À 40 ans, Aïssatou Dia n'a jamais mis les pieds à Dakar
Le Fouta est un monde à part, de par sa culture et ses habitudes de tous les jours. Lors de la caravane de sensibilisation sur le paludisme initiée par le lutteur Modou Lô, EnQuête a rencontré des femmes, qui n'ont jamais mis les pieds à Dakar. Récit.
Il nous a fallu chercher une traductrice pour pouvoir communiquer avec la dame Aïssatou Dia, habitante de Guédé Chantier. La quarantaine bien sonnée, mariée et 6 enfants, la dame n'a jamais mis les pieds à Dakar. Elle en entend parler chaque jour, par quelques proches, mais n'y est jamais allée et ne souhaite pas s'y rendre. Pourquoi ? ''À Dakar il n'y a pas de valeur, pas d'éducation et les filles s'habillent n'importe comment. Je n'y suis jamais allée et mes filles n'y mettront jamais les pieds. Je ne veux pas les perdre''. Aïssatou ne comprend pas qu'une fille puisse porter des pantalons ou s'habiller sexy et exposer ses formes aux yeux des autres. À 14 ans, elle a été mariée à un de ses parents. Son mari s'occupe du bétail et elle est chargé de vendre le lait caillé tiré de ce bétail. Elle n'a jamais fréquenté l'école, ses quatre filles non plus. Elles l'aident dans la vente du lait caillé et dans les travaux ménagers, en attendant de trouver des époux.
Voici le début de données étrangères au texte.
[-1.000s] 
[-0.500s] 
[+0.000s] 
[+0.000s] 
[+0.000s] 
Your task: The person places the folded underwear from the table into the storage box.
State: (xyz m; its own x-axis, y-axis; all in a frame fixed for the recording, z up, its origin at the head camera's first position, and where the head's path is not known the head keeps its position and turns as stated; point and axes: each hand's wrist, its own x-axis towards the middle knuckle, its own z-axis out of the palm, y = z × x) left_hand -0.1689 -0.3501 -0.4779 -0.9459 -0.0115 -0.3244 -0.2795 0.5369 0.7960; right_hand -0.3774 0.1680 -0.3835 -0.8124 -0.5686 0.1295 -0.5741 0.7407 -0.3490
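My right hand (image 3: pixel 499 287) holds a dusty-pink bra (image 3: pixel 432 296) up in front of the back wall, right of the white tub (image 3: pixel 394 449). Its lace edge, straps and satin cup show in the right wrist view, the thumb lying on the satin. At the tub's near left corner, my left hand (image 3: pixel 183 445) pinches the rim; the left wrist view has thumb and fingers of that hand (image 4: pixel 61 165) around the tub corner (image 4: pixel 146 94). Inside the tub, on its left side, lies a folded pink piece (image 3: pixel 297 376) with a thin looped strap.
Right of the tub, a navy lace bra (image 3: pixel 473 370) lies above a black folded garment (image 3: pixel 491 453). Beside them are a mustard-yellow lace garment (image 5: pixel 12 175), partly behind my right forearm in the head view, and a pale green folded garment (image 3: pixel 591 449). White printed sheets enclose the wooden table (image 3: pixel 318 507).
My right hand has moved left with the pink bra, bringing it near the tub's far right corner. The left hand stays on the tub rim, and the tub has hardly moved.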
L'évolution et le progrès n'ont pas de prise sur la dame d'une beauté insolente, malgré ses quarante ans. Teint clair, traits fins, Aïssatou est plus que conservatrice. Le monde évolue, mais elle n'en a cure. Habillée d'un boubou wax, un foulard bien noué sur la tête, les lèvres tatouées, elle impressionne par son sourire chaleureux et accueillant. D'ailleurs, cette question qu'elle pose le plus naturellement du monde vaut tous les discours. ''Vous venez du Sénégal, comment vont-ils ?'', demande-t-elle, comme si le Fouta ne faisait pas partie du Sénégal.
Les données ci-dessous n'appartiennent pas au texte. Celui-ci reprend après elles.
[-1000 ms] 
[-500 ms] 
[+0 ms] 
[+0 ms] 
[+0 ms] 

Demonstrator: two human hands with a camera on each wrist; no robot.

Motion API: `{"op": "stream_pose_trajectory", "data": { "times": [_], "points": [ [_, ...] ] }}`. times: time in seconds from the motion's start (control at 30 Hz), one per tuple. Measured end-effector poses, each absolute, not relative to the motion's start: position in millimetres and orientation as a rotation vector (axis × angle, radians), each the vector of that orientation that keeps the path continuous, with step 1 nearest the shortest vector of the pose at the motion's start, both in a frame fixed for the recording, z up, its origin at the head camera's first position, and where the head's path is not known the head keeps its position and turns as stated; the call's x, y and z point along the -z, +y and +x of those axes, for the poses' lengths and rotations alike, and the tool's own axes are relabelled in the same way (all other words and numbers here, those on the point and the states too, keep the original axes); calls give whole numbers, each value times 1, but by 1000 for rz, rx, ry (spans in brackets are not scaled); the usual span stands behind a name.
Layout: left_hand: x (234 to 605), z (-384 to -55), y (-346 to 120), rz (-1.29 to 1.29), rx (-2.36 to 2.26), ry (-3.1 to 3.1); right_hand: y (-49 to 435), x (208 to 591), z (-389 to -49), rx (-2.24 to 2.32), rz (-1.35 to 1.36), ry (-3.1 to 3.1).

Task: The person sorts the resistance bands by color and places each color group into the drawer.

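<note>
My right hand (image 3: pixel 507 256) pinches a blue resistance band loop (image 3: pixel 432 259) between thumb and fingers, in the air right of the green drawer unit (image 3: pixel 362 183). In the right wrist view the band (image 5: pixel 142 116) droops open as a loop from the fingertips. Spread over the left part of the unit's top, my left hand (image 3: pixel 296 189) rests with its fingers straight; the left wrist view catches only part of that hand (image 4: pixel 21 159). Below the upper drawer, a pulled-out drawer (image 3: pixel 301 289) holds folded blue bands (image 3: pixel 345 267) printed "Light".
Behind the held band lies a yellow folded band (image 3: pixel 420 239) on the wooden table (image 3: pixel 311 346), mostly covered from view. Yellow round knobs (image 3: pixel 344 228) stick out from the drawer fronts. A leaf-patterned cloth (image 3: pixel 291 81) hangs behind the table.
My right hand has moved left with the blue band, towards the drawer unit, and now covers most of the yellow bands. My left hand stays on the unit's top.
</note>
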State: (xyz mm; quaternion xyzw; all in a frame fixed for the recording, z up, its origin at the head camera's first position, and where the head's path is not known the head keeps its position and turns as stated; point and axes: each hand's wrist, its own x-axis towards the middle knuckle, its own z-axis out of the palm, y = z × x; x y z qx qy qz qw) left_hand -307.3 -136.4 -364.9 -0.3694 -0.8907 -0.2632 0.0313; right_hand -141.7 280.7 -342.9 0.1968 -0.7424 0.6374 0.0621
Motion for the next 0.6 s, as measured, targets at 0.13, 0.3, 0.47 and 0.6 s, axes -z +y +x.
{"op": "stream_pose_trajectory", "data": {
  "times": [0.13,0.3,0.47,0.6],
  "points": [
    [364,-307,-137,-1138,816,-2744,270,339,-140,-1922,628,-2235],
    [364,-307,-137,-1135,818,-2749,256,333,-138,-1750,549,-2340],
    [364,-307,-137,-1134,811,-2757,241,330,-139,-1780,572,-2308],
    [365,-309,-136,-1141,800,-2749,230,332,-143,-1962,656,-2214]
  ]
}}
Ces femmes ne se sentent pas sénégalaises et ne veulent pas non plus prendre le train en marche. Aissatou Dia n'est pas la seule femme dans cette situation, renseigne notre traductrice émancipée, devant notre incrédulité. Elles sont des milliers de femmes dans le Fouta à n'avoir jamais dépassé les frontières de Podor, Matam, Saint-Louis, poursuit-elle. Certaines d'entre-elles n'ont jamais mis les pieds dans une maternité. Elles préfèrent accoucher à la maison, aidées par de vieilles femmes expérimentées. Elles voient d'un mauvais œil le fait d'accoucher dans une maternité. Toutefois, une vaste campagne de sensibilisation menée par des structures, essaie de les inciter à changer au moins cette conception, à faire des visites prénatales et à vacciner leurs enfants.
Lors de cette tournée, les femmes journalistes venues couvrir la campagne de sensibilisation de Modou Lô, étaient souvent le centre de discussions et de regards. Les femmes du terroir étant outrées par ces filles habillées en jeans et baskets, tout le contraire des jeunes filles de leur âge. N'ayant jamais arboré un tel accoutrement, elles étaient en admiration, de même que les jeunes hommes. Les jeunes filles n'ont pas hésité à se rapprocher des femmes journalistes pour se lier d'amitié avec elles, mais la barrière de la langue n'a pas facilité les choses.